● **GIVEN DATA**

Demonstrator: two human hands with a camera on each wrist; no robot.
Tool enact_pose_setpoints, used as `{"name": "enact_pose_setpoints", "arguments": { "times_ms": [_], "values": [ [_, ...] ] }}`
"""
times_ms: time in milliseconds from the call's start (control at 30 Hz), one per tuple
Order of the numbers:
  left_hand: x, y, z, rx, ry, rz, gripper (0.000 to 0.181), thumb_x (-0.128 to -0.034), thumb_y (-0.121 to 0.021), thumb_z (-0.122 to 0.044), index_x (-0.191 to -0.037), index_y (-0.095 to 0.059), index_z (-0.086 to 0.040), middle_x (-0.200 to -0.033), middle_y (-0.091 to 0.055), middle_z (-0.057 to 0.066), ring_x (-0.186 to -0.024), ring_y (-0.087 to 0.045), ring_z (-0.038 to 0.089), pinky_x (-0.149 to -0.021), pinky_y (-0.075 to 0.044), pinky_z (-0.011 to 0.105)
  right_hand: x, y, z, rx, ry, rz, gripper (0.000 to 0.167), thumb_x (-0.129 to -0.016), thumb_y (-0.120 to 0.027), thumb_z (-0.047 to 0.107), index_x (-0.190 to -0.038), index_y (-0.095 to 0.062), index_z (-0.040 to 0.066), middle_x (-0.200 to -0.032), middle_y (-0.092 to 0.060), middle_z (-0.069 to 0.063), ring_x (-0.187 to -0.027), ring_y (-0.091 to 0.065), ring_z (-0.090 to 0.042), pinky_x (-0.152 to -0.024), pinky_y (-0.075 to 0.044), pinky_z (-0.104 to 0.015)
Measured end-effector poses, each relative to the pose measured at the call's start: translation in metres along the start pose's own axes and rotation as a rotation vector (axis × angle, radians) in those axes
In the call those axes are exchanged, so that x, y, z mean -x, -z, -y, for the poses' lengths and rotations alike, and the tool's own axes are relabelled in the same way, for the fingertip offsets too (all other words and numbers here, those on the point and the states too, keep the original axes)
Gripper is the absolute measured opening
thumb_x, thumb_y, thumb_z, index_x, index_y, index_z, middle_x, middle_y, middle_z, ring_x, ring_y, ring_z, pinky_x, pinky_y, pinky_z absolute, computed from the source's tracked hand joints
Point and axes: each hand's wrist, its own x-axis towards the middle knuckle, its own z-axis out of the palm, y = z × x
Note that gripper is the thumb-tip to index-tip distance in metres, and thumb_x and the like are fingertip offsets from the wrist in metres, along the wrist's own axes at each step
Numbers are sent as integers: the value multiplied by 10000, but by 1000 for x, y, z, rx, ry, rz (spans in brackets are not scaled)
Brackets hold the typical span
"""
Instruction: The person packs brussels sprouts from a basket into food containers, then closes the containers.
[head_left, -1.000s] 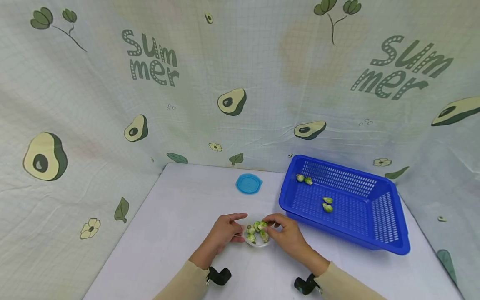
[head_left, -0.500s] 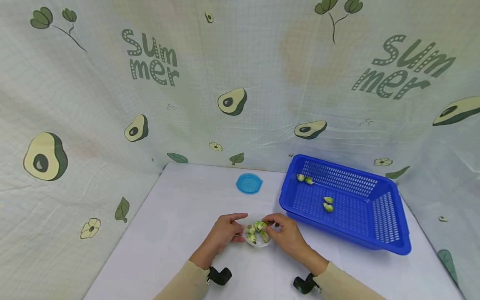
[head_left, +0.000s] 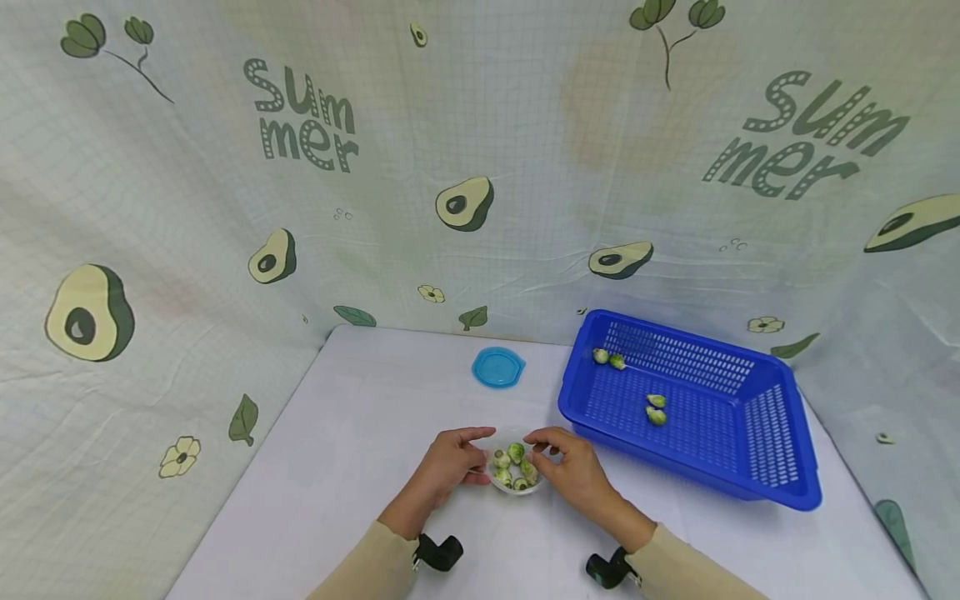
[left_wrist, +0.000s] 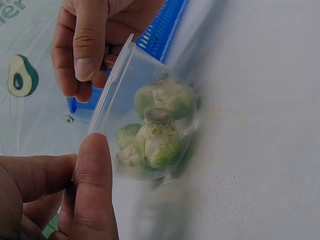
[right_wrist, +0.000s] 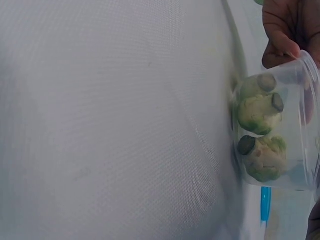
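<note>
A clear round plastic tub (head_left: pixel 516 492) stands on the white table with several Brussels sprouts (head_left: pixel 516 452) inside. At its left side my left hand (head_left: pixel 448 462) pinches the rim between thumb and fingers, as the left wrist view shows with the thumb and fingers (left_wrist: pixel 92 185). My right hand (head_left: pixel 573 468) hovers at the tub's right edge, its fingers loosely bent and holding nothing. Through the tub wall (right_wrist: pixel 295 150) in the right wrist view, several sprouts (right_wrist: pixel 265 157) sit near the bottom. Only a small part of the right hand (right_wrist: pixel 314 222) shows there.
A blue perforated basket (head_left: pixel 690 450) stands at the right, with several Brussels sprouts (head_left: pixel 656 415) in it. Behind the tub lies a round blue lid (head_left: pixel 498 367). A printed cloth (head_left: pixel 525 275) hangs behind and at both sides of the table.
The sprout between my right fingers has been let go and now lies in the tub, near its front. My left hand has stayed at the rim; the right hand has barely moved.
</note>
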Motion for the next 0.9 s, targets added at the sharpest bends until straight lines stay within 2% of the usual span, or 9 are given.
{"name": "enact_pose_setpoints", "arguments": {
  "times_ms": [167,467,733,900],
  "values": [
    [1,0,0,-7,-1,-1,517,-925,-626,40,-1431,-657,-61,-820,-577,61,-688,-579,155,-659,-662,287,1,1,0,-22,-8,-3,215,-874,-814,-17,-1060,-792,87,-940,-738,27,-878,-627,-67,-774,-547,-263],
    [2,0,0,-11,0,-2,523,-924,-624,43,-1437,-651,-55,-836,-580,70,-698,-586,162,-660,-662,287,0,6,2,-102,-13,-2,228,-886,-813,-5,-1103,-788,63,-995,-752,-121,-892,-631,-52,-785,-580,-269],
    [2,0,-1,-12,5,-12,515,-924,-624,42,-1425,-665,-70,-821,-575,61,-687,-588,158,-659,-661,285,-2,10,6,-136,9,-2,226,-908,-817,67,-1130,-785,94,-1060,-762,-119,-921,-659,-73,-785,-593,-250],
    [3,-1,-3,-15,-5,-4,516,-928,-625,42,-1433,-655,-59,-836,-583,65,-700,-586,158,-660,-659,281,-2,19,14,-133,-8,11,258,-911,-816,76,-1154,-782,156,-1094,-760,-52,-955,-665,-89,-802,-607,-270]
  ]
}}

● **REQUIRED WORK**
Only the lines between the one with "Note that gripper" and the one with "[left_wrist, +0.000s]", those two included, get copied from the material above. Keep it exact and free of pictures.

● **SOLUTION FOR THIS TASK**
Note that gripper is the thumb-tip to index-tip distance in metres, and thumb_x and the like are fingertip offsets from the wrist in metres, along the wrist's own axes at each step
Numbers are sent as integers: the value multiplied by 10000, but by 1000 for x, y, z, rx, ry, rz (spans in brackets are not scaled)
Brackets hold the typical span
"""
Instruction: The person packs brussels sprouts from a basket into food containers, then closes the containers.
[head_left, -1.000s] 
[head_left, -0.500s] 
[head_left, +0.000s] 
[left_wrist, +0.000s] 

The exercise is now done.